[What you will do]: Search the data for the string "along", and report each line where it is found.

── Given information

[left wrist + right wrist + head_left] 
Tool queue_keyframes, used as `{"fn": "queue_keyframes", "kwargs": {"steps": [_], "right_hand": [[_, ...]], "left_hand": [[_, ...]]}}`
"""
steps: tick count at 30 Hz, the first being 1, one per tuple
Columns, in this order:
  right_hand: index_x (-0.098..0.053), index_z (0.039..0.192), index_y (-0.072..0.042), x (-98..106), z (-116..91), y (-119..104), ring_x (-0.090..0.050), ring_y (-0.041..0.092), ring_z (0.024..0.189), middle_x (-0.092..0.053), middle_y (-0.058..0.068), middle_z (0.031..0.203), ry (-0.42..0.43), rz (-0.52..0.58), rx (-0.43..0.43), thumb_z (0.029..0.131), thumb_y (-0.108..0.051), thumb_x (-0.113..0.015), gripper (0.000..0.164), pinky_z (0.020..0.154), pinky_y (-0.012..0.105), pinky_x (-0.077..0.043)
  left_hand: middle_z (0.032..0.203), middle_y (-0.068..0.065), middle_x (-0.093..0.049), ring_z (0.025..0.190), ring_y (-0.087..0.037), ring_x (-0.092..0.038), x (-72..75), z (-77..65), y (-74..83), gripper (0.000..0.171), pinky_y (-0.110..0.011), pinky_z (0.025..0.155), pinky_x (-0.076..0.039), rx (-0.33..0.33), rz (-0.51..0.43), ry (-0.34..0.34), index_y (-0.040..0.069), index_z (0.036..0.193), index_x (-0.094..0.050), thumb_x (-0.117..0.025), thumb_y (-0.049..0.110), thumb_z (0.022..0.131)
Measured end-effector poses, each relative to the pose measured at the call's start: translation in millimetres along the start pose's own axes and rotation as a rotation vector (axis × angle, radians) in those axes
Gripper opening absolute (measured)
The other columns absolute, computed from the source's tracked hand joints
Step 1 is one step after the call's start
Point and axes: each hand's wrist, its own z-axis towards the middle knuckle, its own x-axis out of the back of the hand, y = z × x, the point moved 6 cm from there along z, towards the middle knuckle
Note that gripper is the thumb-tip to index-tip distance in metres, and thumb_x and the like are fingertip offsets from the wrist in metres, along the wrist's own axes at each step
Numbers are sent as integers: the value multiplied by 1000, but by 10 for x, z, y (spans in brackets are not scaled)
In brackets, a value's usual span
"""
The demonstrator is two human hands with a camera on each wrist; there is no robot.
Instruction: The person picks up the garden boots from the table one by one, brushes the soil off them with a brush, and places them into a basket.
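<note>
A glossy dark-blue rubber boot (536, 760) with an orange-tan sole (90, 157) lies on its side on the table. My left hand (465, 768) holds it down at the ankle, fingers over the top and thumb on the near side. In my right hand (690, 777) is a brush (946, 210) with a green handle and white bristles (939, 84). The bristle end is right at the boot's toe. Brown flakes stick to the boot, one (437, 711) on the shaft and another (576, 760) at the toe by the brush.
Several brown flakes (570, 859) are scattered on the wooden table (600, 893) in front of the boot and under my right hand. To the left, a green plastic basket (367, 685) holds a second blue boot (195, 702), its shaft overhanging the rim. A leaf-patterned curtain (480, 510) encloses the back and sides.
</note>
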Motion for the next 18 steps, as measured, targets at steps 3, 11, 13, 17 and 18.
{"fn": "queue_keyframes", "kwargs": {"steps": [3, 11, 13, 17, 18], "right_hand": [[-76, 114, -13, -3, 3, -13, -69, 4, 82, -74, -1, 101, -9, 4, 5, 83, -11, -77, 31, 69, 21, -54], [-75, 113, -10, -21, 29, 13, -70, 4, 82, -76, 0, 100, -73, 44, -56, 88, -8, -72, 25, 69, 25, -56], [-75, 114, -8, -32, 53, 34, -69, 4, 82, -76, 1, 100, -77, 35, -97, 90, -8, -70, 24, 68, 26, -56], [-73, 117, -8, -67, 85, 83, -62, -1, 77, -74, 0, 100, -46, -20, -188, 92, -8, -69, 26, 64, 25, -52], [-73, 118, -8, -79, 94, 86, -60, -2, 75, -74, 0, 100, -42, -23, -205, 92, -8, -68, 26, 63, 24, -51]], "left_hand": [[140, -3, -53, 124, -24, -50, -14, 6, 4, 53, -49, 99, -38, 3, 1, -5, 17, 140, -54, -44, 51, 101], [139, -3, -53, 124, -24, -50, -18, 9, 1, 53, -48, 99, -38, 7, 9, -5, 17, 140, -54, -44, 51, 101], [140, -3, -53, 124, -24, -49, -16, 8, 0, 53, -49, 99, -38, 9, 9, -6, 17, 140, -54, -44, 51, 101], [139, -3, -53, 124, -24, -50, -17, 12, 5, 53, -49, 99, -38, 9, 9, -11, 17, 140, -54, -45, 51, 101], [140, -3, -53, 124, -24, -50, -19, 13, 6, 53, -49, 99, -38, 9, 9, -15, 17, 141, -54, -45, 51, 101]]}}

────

[Answer to this exercise]:
Measured end-effector poses, each relative to the pose measured at the call's start: translation in millimetres along the start pose's own axes and rotation as a rotation vector (axis × angle, radians) in those axes
Point and axes: each hand's wrist, its own z-axis towards the middle knuckle, its own x-axis out of the back of the hand, y = z × x, the point moved 6 cm from there along z, towards the middle knuckle
Note that gripper is the thumb-tip to index-tip distance in metres, and thumb_x and the like are fingertip offsets from the wrist in metres, along the wrist's own axes at each step

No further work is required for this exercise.